Many parents dream about being able to stay with their kids as they’re growing up and not miss their first steps, football games, and other important milestones.
However, this luxury comes with a price – your financial security is at stake here, which means that you need to weigh your options and decide whether you’re ready to become a stay-at-home parent and leave your spouse to become a sole breadwinner.
Besides purely emotional reasons, some people decide to take this step and put their career on hold due to soaring childcare costs.
Once you’re sure that staying at home and bringing up your kids is what’s best for you and your family, it’s crucial to plan this entire process in order to make sure that your financial future is as stressfree as possible.
Negotiate Your Salary
This is a big change that will affect your family’s budget, which means that you’ll need to sit down with your spouse and talk about how to make it work.
First of all, there’s no need to feel guilty about not contributing financially to your family, because, caring for the kids and home is a full-time job. It’s not like you’ll be lounging in front of the TV or reading magazines all day.
According to some estimates, services of the average stay-at-home parent should be over $160,000 a year, as they include cooking, cleaning, doing laundry, driving kids to school or kindergarten, and household management.
And this has to be discussed in order to avoid potential squabbles regarding who works harder and who spends more.
Another thing that you need to agree on is how you’ll split chores. It’s only logical that this department will be your responsibility to a greater extent, as it would be unreasonable to expect your spouse to come home after 10 hours of work and commuting and jump in with the dishwashing. On the other hand, it doesn’t mean that they will be spared from the housework and looking after the kids entirely.
Mine, Yours, Ours
Just like you need to talk about your responsibilities, tasks, and chores, you also have to talk about financial affairs.

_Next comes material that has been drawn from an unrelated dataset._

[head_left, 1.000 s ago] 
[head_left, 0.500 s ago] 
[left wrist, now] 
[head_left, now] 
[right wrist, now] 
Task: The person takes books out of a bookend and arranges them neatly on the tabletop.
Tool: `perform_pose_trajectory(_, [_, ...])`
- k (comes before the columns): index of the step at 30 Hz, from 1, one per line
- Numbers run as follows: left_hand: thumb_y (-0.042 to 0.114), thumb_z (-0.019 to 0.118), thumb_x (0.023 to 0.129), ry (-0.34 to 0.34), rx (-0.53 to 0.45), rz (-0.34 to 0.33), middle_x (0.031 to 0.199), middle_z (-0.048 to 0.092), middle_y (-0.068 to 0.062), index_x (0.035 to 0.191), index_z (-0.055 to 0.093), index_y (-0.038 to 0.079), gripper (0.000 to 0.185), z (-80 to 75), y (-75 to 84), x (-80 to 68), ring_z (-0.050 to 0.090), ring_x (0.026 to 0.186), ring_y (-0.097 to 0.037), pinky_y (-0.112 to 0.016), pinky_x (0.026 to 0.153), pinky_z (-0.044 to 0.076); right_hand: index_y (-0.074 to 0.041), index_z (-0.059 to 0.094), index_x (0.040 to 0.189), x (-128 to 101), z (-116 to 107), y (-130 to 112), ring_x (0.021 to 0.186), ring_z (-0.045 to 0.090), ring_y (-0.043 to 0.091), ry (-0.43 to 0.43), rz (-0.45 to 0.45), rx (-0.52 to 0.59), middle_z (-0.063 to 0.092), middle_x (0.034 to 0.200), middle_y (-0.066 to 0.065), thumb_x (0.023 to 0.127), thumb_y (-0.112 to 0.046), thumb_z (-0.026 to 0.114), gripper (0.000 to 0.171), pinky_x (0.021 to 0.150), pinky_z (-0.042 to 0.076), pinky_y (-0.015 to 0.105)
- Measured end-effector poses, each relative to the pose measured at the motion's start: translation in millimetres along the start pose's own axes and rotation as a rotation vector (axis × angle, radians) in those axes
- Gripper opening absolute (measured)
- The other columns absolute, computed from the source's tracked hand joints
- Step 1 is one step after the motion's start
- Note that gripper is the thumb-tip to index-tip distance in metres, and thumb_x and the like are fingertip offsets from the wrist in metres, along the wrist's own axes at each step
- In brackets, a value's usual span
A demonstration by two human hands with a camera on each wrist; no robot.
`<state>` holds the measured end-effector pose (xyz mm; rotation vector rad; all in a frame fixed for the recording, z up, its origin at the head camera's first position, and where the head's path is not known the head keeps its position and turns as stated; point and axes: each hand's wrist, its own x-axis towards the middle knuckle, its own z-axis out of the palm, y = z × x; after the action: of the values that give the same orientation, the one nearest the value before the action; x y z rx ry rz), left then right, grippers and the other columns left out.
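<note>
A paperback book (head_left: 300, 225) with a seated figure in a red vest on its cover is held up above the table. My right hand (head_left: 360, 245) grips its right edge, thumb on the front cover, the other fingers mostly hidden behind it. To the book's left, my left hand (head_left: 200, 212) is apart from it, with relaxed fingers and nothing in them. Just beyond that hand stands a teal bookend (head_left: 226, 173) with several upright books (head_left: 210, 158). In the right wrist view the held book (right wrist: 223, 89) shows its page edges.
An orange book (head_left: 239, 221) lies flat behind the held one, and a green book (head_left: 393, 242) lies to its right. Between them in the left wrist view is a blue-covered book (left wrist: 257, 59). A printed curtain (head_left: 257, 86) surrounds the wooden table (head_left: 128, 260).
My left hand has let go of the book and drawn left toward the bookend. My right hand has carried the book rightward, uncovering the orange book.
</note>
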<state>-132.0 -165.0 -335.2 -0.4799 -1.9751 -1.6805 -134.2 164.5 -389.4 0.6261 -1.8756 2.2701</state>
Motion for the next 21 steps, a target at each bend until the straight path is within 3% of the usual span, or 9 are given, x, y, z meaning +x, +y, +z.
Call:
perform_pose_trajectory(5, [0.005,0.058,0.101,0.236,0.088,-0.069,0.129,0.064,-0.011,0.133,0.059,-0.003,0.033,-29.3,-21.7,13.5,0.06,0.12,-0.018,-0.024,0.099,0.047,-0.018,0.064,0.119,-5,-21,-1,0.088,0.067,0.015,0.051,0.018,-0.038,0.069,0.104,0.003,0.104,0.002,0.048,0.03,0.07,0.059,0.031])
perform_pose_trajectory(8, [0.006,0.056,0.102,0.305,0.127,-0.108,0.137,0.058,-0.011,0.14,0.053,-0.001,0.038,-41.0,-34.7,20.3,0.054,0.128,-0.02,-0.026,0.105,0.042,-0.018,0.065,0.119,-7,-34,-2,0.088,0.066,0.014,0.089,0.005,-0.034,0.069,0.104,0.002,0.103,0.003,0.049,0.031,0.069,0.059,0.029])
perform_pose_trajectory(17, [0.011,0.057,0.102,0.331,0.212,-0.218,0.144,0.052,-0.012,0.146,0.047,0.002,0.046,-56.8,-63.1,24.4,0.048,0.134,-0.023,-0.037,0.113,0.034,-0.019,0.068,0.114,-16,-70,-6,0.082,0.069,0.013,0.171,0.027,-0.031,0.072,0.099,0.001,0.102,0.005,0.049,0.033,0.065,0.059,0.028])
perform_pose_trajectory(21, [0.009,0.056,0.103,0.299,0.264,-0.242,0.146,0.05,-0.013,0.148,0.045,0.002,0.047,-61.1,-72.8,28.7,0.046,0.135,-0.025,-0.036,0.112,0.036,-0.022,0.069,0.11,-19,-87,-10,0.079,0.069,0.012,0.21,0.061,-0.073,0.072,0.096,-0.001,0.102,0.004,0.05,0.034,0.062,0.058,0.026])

People deal with this in different manners, meaning that in some cases the stay-at-home parent gets a monthly allowance. Even if you’re OK with this kind of scenario, it’s important for you to have your say in big financial decisions, including making investments, property ownership, as well as retirement funds. It’s utterly unfair for a working partner to be handling all the crucial matters.
So, make sure that your name is on the deed to the house, cars, and mutual bank accounts too. This kind of shared ownership will protect you in case of a divorce as it will grant you a legal right to the half of everything.
Don’t let the fact that you’re not coming home with a paycheck put you in an awkward position in which you’ll be deprived of your rights.
Another good idea is to plan for your retirement. No matter how much you trust your spouse and count on the money from their retirement funds, things do sometimes take a turn for the worse. Instead of that, you can open a spousal Individual Retirement Account (IRA) and build your nest egg with which you’ll feel much safer and independent even though you’re not currently working.
Finally, although the “mine, yours” attitude should transform into “ours” meaning that you and your spouse should work as a team and have a single household budget, it’s still reasonable to use accounting software in order to keep tabs on your spending habits. This will allow you to make cuts when it’s necessary and see where your money is going.
Work From Home
There’s another way to make your financial future brighter and carefree – working from home.
Even if the company you work doesn’t offer this perk, you can still freelance and make some money.
This will give you a sense of financial independence, and it will be a win-win situation – you’ll both have an opportunity to stay at home and raise your kids and contribute to your family budget.
According to the latest research, approximately 18% of U.S. parents work from home, and although we’ve already said that being a stay-at-home parent is a full-time job, you can still carve out a couple of hours a week to try and make some money on the side.
Not only will this help your family make ends meet, and offer you a certain degree of financial stability, but you’ll also be able to keep up with the latest trends of your profession and stay marketable.
As freelancers enjoy pretty flexible schedules, you can work in the morning while you’re kids are at school or in the afternoon when they’re taking a nap.
You can even start your own small business on the internet and transform your hobby into a source of income. Blogging, making and selling different items on Etsy, or even becoming a virtual assistant are all options that aren’t hard to fit into a busy parent’s routine.
Make a Meal Plan
When you’re living on one income, you need to save every dime and have a plan for any big purchase.
Food can be a major money pit, which means that you can easily reduce your expenses by planning your meals.
It’s usually very tempting to take your kids to a fast-food restaurant or order some food online, but this is an expensive and not particularly healthy option.
Here’s how you can avoid all these traps of acting on impulse and save a lot of money.
Create a meal plan and purchase all the ingredients in advance as this will discourage you from eating out.
Another good idea is to start using coupons, discounts and loyalty cards as well as think about buying in bulk.
This way you’ll save a lot of money and develop healthy eating habits in your kids.
You’re most probably aware that being a single-income household means that you’ll have to be very careful with your money, and that’s absolutely feasible with some planning. However, you should never put your financial future in somebody else’s hands even if that person is your significant other, so expect the best but prepare for the worst-case scenario, especially when it comes to money.